Upon receipt of his credit history, the individual asked the agency to investigate an entry on his file, which he stated was not related to him personally but was associated with a corporation of which he had been the director. The agency responded that it would not remove the item as it had been recorded accurately. Since the complainant's challenge was not resolved to his satisfaction, the agency provided the individual with the opportunity to write a statement for the credit file disagreeing with the entry. The complainant did so, and the agency attached this to the file and transmitted this information to third parties that had access to the complainant's information.

Commissioner's Findings

Issued December 19, 2002

Jurisdiction: As of January 1, 2001, the Act applies to any federal work, undertaking, or business and also to any provincially regulated organization that discloses personal information for consideration outside the province. The Commissioner has jurisdiction in this case because the credit reporting agency in question, though provincially regulated, discloses personal information to clients across borders for consideration.

Application: Principle 4.9 states that upon request an individual must be informed of the existence, use, and disclosure of his or her personal information and given access to that information; and that the individual must be able to challenge the accuracy and completeness of the information and have it amended as appropriate. Section 8(3) states that an organization must respond to a request with due diligence and in any case not later than 30 days after receiving it. Section 8(5) states that an organization failing to respond to a request within the time limit is deemed to have refused the request. Principle 4.9.6 establishes that when a challenge is not resolved to the satisfaction of the individual, the substance of the unresolved challenge shall be recorded by the organization. When appropriate, the existence of the unresolved challenge shall be transmitted to third parties having access to the information in question.
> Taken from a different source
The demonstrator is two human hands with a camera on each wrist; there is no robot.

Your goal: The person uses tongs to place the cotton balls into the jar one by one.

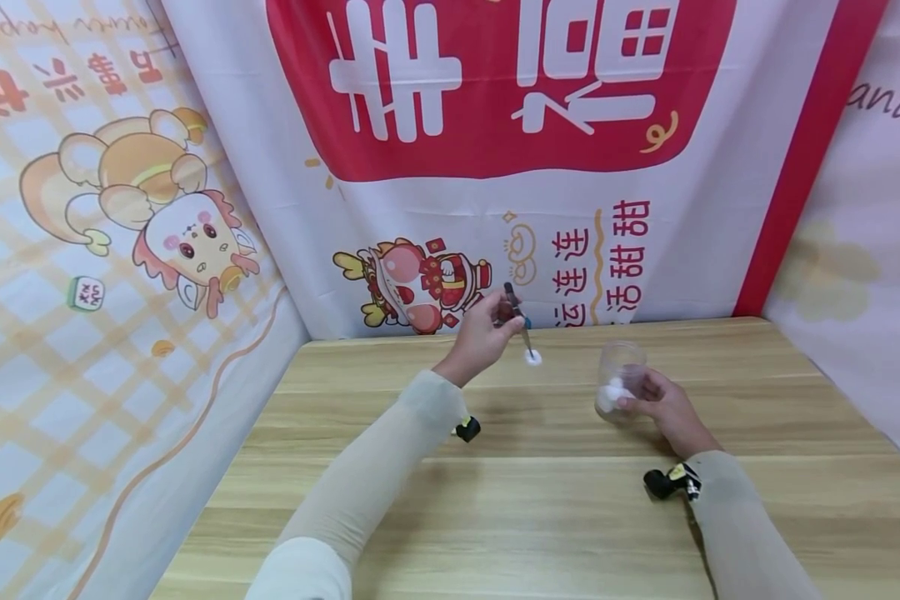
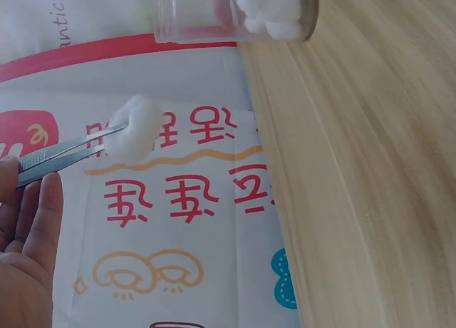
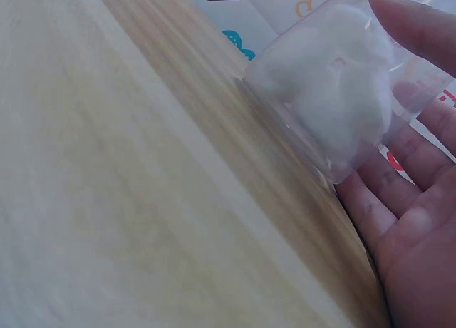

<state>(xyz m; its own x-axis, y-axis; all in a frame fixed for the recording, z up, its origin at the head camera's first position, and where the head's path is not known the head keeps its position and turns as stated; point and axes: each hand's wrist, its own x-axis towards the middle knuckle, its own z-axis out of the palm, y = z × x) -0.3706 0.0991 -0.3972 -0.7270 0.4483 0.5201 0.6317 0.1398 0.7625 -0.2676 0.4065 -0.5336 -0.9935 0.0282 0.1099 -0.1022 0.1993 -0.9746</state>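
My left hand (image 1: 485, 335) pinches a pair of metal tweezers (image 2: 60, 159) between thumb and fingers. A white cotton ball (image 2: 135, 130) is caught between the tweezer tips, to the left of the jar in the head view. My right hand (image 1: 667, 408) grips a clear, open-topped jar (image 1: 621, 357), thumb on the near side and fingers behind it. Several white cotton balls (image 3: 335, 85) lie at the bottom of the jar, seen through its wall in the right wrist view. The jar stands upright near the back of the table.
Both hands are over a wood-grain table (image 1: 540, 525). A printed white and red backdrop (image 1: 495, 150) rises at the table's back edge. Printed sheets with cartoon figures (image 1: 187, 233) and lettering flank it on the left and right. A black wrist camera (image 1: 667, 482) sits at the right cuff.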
The agency did not dispute that it had failed to provide the complainant with his requested personal information within the 30-day time limit set out in section 8(3) of the Act. The Commissioner found therefore that the agency had not met its obligation under section 8(3), was thus deemed under section 8(5) to have refused the requests, and had been in contravention of Principle 4.9 of Schedule 1.
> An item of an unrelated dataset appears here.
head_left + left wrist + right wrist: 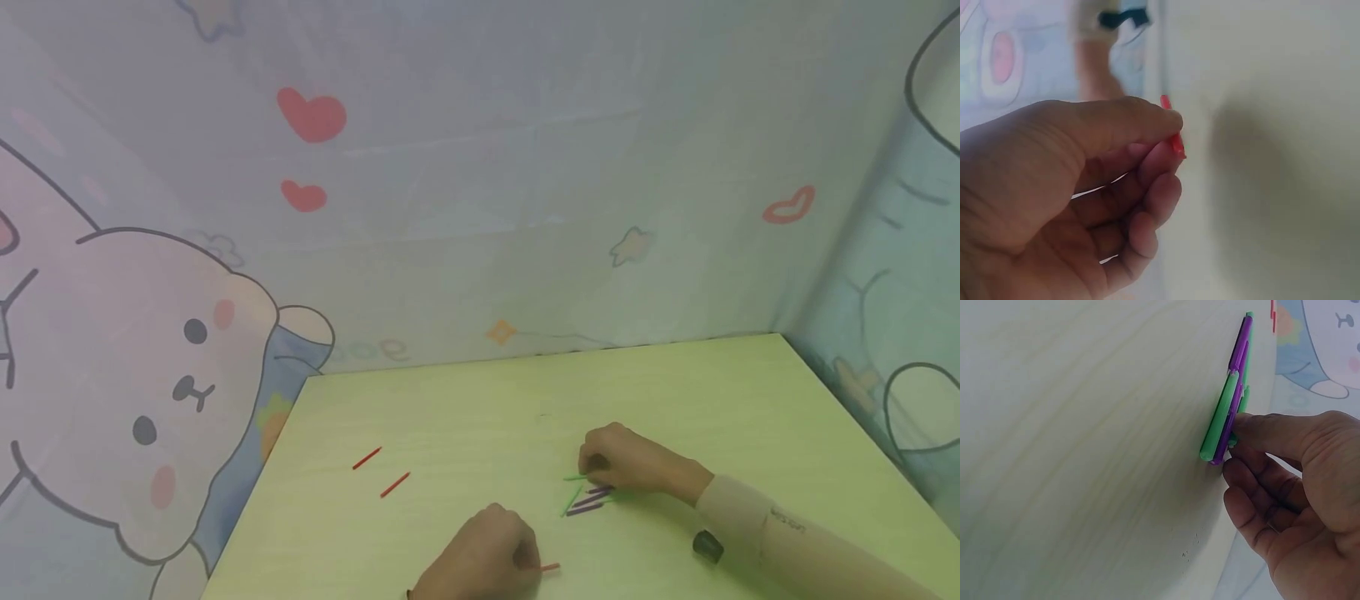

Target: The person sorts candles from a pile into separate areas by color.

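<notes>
My left hand (483, 554) is low in the middle of the head view, over the table. Between thumb and forefinger it pinches a thin red stick (1176, 142), whose end pokes out to the right in the head view. My right hand (626, 458) is at a small loose pile of sticks, pinching a green stick (574, 477). Beside its fingertips lie several purple sticks (585, 508) and another green stick (572, 502), some crossing each other. In the right wrist view, a larger-looking green stick (1219, 419) rests against the purple ones; the fingers partly hide the pile.
Two red sticks, one farther back (367, 458) and one nearer (395, 484), lie apart on the left of the pale yellow-green table (465, 425). A dark object (707, 547) shows beside the right sleeve. Behind the table hangs a printed cloth (487, 167) with hearts and a cartoon animal.
</notes>
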The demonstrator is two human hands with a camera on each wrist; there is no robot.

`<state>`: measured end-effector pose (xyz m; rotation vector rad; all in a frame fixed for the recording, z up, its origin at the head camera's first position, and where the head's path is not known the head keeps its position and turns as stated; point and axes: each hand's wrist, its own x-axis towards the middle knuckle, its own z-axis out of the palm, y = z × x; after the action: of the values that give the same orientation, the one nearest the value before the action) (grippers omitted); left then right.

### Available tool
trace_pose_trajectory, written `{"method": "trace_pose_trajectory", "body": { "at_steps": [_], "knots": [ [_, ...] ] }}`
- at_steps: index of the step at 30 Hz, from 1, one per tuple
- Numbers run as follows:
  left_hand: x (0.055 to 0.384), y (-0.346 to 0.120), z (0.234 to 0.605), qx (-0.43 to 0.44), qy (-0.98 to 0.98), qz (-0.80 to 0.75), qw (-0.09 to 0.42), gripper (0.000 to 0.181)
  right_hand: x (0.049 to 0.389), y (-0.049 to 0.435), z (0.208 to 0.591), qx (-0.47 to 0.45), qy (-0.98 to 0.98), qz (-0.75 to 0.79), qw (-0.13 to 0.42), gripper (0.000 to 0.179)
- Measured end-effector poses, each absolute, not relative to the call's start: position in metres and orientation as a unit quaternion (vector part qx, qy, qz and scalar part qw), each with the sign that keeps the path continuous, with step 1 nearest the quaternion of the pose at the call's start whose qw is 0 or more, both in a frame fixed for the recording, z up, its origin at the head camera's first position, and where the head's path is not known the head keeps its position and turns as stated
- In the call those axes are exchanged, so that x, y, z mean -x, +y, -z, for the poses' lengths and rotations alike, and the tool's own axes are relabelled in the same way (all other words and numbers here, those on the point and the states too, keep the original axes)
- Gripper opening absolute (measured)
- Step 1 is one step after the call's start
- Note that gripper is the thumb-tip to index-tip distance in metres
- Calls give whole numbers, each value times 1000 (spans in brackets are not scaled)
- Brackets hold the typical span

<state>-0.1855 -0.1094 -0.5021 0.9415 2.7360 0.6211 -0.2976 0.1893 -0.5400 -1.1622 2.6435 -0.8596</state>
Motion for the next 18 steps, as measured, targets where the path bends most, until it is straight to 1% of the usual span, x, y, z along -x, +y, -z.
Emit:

Nevertheless, he was pleased to note that the complainant received his information. The Commissioner was also satisfied that the agency met its obligations under Principle 4.9.6 when it offered the complainant the opportunity to provide a statement regarding the disputed entry, which it then recorded, attached to the credit file and undertook to transmit to any third parties having access to the individual's credit information.

The Commissioner concluded that the complaint was well-founded and resolved.